▸ WHAT YOU HAVE TO DO
When you reach the line in the data below that contains "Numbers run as", please start repeating lines exactly, and stop after the line that contains "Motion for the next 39", repeating nothing else.

SUPPLIED MATERIAL section start

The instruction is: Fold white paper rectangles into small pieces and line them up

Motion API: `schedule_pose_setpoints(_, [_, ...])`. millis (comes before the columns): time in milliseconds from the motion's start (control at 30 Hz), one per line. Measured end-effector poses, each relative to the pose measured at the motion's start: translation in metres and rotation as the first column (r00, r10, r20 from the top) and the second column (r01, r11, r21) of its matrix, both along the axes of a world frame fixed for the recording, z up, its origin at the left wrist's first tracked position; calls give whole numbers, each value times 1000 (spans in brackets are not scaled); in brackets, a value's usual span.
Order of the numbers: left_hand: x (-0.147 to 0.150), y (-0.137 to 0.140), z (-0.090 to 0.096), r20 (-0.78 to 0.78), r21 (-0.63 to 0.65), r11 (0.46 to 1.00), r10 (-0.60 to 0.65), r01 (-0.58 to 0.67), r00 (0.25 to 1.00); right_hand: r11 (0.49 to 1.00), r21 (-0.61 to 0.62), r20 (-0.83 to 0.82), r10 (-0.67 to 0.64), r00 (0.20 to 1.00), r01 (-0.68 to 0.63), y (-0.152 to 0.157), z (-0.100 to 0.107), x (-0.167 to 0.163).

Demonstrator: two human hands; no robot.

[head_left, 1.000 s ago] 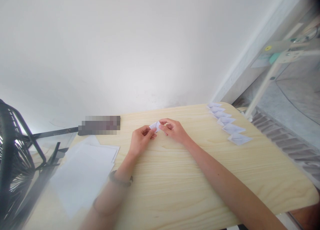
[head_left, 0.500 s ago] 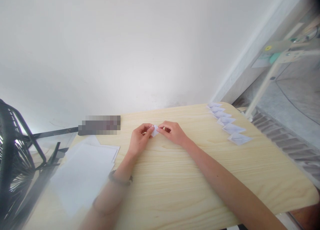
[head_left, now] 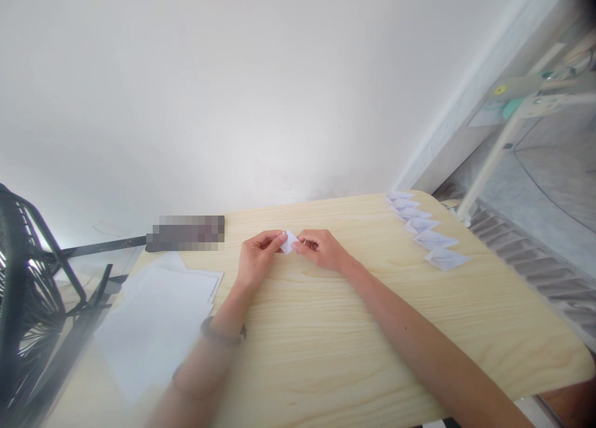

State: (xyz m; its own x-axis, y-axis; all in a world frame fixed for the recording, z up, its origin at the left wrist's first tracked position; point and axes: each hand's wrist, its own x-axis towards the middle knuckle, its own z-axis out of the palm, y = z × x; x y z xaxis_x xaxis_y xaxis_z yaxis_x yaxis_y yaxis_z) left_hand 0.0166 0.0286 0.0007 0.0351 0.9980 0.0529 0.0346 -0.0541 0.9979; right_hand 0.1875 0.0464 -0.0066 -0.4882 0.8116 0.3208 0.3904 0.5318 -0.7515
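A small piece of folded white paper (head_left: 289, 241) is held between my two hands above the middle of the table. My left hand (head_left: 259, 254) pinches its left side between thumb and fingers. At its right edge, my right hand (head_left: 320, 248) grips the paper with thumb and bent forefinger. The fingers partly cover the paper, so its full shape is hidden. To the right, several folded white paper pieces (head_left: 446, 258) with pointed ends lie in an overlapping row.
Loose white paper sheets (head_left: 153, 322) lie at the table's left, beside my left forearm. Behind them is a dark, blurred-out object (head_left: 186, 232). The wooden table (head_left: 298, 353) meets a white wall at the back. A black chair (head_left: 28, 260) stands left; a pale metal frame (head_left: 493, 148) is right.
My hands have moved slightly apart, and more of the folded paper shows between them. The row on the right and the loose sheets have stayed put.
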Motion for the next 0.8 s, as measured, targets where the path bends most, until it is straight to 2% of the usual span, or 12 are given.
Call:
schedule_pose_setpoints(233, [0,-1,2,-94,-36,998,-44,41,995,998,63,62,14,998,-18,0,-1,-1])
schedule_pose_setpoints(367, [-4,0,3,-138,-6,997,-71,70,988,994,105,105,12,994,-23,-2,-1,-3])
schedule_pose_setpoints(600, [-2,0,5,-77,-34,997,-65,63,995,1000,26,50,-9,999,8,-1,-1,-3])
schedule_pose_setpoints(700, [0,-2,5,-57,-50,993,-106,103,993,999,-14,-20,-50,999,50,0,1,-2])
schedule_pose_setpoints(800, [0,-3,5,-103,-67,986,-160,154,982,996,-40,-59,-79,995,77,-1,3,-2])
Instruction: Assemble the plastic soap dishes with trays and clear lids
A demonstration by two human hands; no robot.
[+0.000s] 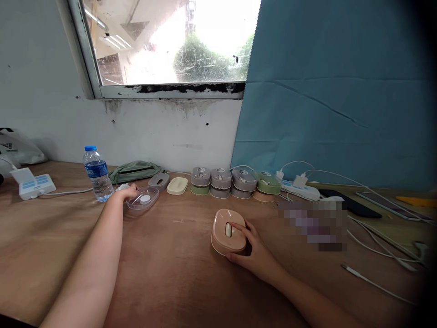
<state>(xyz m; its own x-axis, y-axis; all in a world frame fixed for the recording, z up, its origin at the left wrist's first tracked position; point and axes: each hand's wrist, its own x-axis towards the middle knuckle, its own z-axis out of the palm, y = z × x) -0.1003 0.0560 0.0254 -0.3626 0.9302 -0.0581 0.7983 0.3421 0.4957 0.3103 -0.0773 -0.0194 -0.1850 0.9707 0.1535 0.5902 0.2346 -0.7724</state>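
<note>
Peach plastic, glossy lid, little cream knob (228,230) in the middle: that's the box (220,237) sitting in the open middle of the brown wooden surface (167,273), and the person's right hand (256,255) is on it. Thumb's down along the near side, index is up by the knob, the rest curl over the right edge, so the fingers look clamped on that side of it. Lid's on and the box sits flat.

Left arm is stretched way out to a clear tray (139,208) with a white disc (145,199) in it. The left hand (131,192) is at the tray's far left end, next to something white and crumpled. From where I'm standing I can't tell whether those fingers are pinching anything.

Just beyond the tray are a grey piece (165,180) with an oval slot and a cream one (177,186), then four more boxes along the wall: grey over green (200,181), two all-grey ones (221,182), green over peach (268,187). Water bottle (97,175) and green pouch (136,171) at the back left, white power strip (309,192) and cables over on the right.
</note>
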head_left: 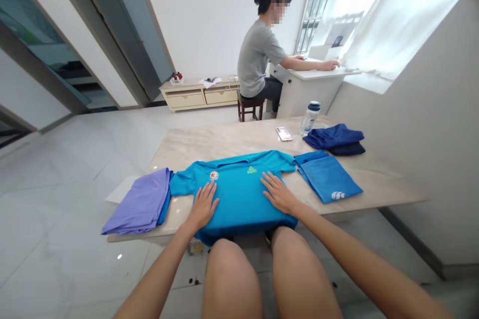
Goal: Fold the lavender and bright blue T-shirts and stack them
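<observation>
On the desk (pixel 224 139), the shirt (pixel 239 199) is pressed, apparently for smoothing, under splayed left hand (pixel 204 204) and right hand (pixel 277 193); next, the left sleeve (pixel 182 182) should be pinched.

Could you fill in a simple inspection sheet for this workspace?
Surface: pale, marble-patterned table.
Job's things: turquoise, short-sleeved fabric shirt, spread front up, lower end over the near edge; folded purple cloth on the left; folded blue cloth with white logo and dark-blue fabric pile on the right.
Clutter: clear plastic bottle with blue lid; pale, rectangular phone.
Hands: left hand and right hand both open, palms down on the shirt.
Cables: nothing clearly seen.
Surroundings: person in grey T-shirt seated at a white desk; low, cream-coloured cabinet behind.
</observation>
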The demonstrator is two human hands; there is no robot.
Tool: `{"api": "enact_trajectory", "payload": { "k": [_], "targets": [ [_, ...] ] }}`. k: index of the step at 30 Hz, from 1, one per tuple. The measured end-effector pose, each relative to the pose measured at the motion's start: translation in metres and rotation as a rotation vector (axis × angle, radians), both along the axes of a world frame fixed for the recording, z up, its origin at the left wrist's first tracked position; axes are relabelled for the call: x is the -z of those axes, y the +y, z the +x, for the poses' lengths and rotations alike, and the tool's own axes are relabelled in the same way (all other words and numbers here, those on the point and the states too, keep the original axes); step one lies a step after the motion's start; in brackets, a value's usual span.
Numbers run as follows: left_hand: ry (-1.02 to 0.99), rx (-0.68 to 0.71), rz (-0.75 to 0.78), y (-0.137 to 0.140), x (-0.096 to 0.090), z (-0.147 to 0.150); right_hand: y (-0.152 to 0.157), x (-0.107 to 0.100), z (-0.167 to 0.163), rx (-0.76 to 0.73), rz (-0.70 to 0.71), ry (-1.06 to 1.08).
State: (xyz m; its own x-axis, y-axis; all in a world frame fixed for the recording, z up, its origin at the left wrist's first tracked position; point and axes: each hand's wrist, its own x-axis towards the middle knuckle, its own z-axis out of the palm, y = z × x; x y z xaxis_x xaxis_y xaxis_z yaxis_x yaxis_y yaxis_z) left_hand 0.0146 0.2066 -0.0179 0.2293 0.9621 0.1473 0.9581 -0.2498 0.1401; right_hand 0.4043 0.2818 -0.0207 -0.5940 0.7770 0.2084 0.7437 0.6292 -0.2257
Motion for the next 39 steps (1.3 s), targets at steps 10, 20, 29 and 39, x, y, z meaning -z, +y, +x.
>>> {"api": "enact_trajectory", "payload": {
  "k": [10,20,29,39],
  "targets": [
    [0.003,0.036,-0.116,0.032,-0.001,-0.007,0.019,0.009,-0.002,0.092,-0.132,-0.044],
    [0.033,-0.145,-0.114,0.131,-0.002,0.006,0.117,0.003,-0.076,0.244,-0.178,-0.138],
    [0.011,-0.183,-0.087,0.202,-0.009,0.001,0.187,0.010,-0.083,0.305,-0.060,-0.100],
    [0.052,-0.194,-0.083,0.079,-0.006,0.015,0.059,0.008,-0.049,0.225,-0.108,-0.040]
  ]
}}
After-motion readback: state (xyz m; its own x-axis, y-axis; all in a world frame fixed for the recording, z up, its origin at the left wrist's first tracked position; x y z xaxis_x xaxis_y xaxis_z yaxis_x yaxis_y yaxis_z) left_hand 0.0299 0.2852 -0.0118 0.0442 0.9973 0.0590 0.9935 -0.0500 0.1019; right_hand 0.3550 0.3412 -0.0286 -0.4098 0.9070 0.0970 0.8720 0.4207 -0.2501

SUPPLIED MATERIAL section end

▸ ANSWER TO THIS EXERCISE
Numbers run as follows: left_hand: ry (-1.02 to 0.99), rx (-0.68 to 0.71), rz (-0.75 to 0.78), y (-0.137 to 0.140), x (-0.096 to 0.090), z (-0.147 to 0.150); right_hand: y (-0.152 to 0.157), x (-0.107 to 0.100), z (-0.167 to 0.163), rx (-0.76 to 0.73), rz (-0.70 to 0.71), ry (-1.06 to 1.08).
State: (xyz m; its own x-axis, y-axis; all in a world frame fixed for the recording, z up, its origin at the left wrist's first tracked position; point and axes: each hand's wrist, its own x-axis towards the middle knuckle, its own z-axis out of the palm, y = z × x; x y z xaxis_x xaxis_y xaxis_z yaxis_x yaxis_y yaxis_z) left_hand 0.0146 0.2066 -0.0179 0.2293 0.9621 0.1473 0.9581 -0.2498 0.1401; right_hand 0.4043 0.2818 -0.0207 -0.5940 0.7770 0.2084 0.7437 0.6292 -0.2257
Motion for the next 39 steps (1.3 s), targets at steps 10, 20, 29 and 39, x, y, z meaning -z, +y, +x.

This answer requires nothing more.